■ **TASK DETAILS**
Could you output the complete listing given below exactly?

══════════════════════════════

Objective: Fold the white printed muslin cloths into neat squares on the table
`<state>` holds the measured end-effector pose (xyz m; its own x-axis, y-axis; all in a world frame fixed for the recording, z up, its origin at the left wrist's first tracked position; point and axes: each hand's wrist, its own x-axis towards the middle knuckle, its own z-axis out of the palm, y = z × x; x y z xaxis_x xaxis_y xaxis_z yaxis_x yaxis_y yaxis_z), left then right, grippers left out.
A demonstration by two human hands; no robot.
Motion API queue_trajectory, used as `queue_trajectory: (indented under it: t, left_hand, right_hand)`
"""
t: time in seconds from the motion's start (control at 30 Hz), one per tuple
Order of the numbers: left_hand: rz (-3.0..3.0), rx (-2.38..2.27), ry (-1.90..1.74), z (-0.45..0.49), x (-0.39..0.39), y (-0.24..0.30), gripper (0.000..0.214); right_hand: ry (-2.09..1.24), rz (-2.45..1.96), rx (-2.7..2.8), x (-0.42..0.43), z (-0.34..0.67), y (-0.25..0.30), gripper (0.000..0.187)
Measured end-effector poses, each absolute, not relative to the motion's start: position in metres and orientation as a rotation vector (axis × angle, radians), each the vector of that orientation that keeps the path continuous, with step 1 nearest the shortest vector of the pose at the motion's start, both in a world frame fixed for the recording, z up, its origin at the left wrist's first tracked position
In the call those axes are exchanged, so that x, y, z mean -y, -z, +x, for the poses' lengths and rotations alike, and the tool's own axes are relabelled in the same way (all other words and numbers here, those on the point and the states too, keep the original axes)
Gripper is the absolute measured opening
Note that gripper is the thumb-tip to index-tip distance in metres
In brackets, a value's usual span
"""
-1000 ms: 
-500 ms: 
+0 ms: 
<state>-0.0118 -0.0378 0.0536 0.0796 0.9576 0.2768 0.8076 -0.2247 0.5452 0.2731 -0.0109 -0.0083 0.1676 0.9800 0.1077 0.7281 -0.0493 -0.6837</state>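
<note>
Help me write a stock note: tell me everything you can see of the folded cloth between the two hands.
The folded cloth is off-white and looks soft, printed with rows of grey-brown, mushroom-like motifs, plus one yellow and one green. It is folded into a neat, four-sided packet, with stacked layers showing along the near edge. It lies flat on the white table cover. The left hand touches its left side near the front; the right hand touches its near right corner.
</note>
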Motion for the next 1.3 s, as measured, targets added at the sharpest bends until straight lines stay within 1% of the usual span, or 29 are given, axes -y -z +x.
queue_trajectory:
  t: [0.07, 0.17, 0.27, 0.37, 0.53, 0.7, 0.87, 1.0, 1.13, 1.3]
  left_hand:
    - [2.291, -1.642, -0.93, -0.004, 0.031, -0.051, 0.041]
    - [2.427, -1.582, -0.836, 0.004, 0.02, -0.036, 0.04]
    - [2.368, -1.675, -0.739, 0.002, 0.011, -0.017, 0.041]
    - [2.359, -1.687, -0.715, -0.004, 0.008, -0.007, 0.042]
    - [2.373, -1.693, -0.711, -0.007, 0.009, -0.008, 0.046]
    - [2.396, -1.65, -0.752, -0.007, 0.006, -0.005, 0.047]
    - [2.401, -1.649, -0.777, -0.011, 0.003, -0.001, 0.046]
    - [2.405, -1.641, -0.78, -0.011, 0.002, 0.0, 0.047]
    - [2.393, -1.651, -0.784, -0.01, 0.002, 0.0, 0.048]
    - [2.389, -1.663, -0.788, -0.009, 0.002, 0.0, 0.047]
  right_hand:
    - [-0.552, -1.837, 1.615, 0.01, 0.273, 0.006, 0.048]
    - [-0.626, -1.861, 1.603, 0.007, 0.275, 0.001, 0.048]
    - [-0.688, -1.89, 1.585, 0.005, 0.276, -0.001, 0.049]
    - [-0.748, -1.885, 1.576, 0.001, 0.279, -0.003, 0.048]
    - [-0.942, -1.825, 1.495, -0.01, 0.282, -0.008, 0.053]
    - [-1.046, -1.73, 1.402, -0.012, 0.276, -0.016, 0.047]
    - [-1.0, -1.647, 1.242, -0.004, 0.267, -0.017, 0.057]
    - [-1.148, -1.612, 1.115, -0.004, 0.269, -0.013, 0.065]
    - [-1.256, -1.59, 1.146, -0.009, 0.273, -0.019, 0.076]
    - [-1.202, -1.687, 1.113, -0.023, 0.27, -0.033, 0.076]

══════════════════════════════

■ **OUTPUT**
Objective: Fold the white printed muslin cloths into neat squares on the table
`<state>` holds the measured end-effector pose (xyz m; its own x-axis, y-axis; all in a world frame fixed for the recording, z up, its origin at the left wrist's first tracked position; point and axes: each hand's wrist, its own x-axis towards the middle knuckle, its own z-axis out of the palm, y = z × x; x y z xaxis_x xaxis_y xaxis_z yaxis_x yaxis_y yaxis_z), left then right, grippers left out.
A demonstration by two human hands; no robot.
Motion API queue_trajectory, used as `queue_trajectory: (indented under it: t, left_hand, right_hand)`
"""
t: time in seconds from the motion's start (control at 30 Hz), one per tuple
Order of the numbers: left_hand: rz (-3.0..3.0), rx (-2.38..2.27), ry (-1.90..1.74), z (-0.45..0.49), x (-0.39..0.39), y (-0.24..0.30), gripper (0.000..0.214); right_hand: ry (-2.09..1.24), rz (-2.45..1.96), rx (-2.7..2.8), x (-0.42..0.43), z (-0.34..0.67), y (-0.25..0.30), gripper (0.000..0.187)
Measured end-effector poses, each absolute, not relative to the motion's start: position in metres and orientation as a rotation vector (axis × angle, radians), each the vector of that orientation that keeps the path continuous, with step 1 nearest the shortest vector of the pose at the motion's start, both in a world frame fixed for the recording, z up, its origin at the left wrist's first tracked position
In the call those axes are exchanged, so that x, y, z mean -y, -z, +x, for the poses' lengths and rotations alike, and the tool's own axes are relabelled in the same way (all other words and numbers here, those on the point and the states too, keep the original axes)
Gripper is the absolute measured opening
Note that gripper is the thumb-tip to index-tip distance in metres
In brackets, a value's usual span
"""
-1000 ms: 
-500 ms: 
+0 ms: 
<state>-0.0118 -0.0378 0.0536 0.0796 0.9576 0.2768 0.8076 -0.2247 0.5452 0.2731 -0.0109 -0.0083 0.1676 0.9800 0.1077 0.7281 -0.0493 -0.6837</state>
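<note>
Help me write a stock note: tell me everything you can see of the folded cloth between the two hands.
The folded cloth is off-white and looks soft, printed with rows of grey-brown, mushroom-like motifs, plus one yellow and one green. It is folded into a neat, four-sided packet, with stacked layers showing along the near edge. It lies flat on the white table cover. The left hand touches its left side near the front; the right hand touches its near right corner.
</note>
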Motion for the next 1.3 s, as measured, targets added at the sharpest bends until straight lines stay within 1% of the usual span, or 29 are given, axes -y -z +x.
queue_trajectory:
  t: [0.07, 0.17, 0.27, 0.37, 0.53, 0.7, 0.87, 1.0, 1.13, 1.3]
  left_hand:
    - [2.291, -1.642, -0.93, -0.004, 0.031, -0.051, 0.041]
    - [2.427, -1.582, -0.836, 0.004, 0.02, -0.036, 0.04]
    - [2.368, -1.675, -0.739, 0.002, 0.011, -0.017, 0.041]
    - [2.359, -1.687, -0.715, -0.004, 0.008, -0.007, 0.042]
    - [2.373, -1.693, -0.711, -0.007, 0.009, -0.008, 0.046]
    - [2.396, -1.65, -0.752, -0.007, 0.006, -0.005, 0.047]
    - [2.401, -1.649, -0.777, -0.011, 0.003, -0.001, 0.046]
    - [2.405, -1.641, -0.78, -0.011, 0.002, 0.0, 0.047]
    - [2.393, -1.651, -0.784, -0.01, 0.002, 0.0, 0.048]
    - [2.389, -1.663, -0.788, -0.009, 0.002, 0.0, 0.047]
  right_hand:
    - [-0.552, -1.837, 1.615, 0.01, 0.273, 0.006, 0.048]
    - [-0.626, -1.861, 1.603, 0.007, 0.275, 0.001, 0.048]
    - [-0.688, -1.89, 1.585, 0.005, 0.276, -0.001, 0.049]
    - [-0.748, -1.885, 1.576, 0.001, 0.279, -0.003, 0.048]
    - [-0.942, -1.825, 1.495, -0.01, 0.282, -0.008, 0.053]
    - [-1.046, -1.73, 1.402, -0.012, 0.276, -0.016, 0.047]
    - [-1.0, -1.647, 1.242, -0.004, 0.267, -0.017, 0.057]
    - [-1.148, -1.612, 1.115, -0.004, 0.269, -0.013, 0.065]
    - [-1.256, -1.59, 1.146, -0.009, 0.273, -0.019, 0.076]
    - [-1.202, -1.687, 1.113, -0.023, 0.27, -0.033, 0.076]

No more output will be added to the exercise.